2 Ottobre 2020

La trappola mortale di Jonathan Galindo

La trappola mortale di Jonathan Galindo
Tempo di lettura: 3 minuti

Il tragico suicidio di un bimbo di Napoli, in realtà un omicidio, sta suscitando orrore. il bambino si è gettato dal balcone di casa dopo esser stato coinvolto, via social, in un gioco perverso da qualcuno che aveva come nickname Jonathan Galindo (un personaggio che nasce da una fantasia holliwoodiana, un Pippo umanizzato) .

Prima di gettarsi nel vuoto, però, il fanciullo ha scritto un messaggio ai genitori, inequivocabile: “Mamma, papà vi amo ma devo seguire l’uomo col cappuccio”.

Non solo il messaggio del piccolo, anche le testimonianze dei genitori dei suoi compagni di classe, i quali hanno riferito che anche i loro figli sono stati contattati da questo sconosciuto, o suo affiliati, per partecipare un gioco perverso (Il Messaggero – Dagospia).

Allarme aveva suscitato al tempo Blue Whale, un gioco proposto da sconosciuti via web nel quale ignari bambini sarebbero stati indotti a compiere prove sempre più autolesioniste, fino al suicidio. Gioco che fu associato, a torto o ragione, alla morte di alcuni pargoli.

Tanti cronisti, veri e improvvisati, si interrogarono sull’esistenza di tale gioco, concludendo molti di essi che si trattava di una bufala, con conseguente irrisione di quanti avevano dato l’allarme.
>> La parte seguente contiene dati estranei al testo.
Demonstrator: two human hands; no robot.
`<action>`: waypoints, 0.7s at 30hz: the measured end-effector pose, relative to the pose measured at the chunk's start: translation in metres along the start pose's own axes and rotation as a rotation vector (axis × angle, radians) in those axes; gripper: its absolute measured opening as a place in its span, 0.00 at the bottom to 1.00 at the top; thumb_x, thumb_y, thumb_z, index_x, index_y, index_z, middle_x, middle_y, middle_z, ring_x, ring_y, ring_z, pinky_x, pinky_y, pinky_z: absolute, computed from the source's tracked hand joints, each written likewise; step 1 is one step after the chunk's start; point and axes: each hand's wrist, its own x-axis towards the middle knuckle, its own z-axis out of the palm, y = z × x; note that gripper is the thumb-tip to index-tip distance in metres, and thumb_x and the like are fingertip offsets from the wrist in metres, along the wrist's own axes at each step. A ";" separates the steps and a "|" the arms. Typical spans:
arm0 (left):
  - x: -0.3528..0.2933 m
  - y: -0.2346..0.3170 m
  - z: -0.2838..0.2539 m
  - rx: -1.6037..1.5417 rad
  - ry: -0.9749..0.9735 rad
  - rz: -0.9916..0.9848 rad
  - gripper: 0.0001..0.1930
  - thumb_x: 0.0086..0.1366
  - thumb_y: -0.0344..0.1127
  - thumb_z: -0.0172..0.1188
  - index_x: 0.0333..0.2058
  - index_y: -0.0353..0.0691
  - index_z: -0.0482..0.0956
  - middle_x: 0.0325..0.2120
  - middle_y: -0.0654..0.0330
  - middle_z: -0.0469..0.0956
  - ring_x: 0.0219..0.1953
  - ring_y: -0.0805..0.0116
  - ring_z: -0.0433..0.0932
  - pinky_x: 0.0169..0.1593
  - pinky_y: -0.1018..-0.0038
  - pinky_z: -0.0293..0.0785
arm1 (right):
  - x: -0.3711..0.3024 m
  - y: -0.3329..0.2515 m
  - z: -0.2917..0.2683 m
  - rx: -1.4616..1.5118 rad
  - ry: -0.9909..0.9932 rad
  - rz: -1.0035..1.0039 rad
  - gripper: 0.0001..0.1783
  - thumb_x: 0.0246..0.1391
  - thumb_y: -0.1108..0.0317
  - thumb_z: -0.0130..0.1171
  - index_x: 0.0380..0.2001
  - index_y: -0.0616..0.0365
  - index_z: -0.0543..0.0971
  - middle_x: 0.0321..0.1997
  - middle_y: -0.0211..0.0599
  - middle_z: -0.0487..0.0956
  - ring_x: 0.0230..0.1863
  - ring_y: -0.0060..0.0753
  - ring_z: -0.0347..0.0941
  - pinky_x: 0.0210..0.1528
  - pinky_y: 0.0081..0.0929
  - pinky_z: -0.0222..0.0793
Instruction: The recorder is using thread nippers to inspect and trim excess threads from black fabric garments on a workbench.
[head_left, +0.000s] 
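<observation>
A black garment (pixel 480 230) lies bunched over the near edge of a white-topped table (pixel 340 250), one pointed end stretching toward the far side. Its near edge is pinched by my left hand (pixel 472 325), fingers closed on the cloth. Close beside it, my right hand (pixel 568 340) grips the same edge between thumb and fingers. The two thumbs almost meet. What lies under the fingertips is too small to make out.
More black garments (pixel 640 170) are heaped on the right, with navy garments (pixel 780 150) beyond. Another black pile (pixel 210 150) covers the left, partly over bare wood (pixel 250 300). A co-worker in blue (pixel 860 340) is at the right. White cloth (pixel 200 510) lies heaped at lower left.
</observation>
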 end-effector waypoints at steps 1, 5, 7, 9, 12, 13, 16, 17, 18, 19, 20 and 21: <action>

Ciò che colpiva in tali dinieghi era che fossero orientati a smontare quanto affermato da altri, esercizio certo più che legittimo, evitando però di ricercare se, al di là degli errori messi in evidenza, tali allarmi avessero un qualche fondamento di verità. In fondo anche le favole hanno tale sostrato.

Il tutto fu derubricato a una “bufala nata in Russia” e cassato come banale isteria. Probabile che ciò sarebbe accaduto anche per la tragedia di Napoli se non ci fosse stato il messaggio del piccolo che impedisce di indirizzare l’attenzione e le indagini su possibili fragilità contingenti del bimbo (et similia).

Quanto avvenuto dimostra ancora una volta che il web può essere utilizzato a fini terribili. Tale circostanza dovrebbe suscitare l’allarme del caso, molto più di altro.

Si pensi ad esempio il piombo, reale e virtuale, versato per allarmare sulle Fake news e per chiedere interventi correttivi dei e sui social: altrettanto piombo, anzi di più, dovrebbe essere versato per tale causa, certo più allarmante. Non accadrà.

In un articolo alquanto dettagliato di Today dedicato alla nascita e all’evoluzione della figura virtuale di Jonathan Galindo (al quale rimandiamo), si riporta, tra le tante, la testimonianza di una mamma di Ancona riferita nel luglio scorso dal Resto del Carlino.

La mamma spiegava l’esistenza di tanti account sui social intestati a tale personaggio di fantasia.

Uno di tali account, spiega la mamma, avrebbe contattato la figlia, proponendole un gioco nel quale avrebbe dovuto sostenere alcune prove. “Mia figlia – ricorda la mamma – mi ha raccontato che tra le prove c’è quella di incidere con una lama sulla pelle dell’addome le lettere iniziali del proprio nome ma anche il numero del diavolo 666”.

Abbiamo fatto una banale ricerca su Facebook e risultano diversi account a nome di Jonathan Galindo, con inequivocabile foto al seguito, alcuni dei quali contrassegnati dal 666.

Account vecchi? Persone normali? C’è un’inchiesta della polizia in corso, starà a loro accertare, anche se il web offre scappatoie infinite, tanti i coni d’ombra che è arduo illuminare.

Una perplessità su altre. La denuncia di Ancona è del luglio scorso (e forse ce ne sono delle precedenti),  ma il nickname Jonathan Galindo, con le varianti del caso, era ancora attivo quanto ha attirato nella sua trappola mortale il bimbo di Napoli.

Evidentemente certi allarmi riguardanti il web, come già accadde per il blue Wahle, sono sottovalutati, se non ignorati, un po’ da tutti, media, gestori dei social e autorità. Non resta che una povera, precaria, vigilanza.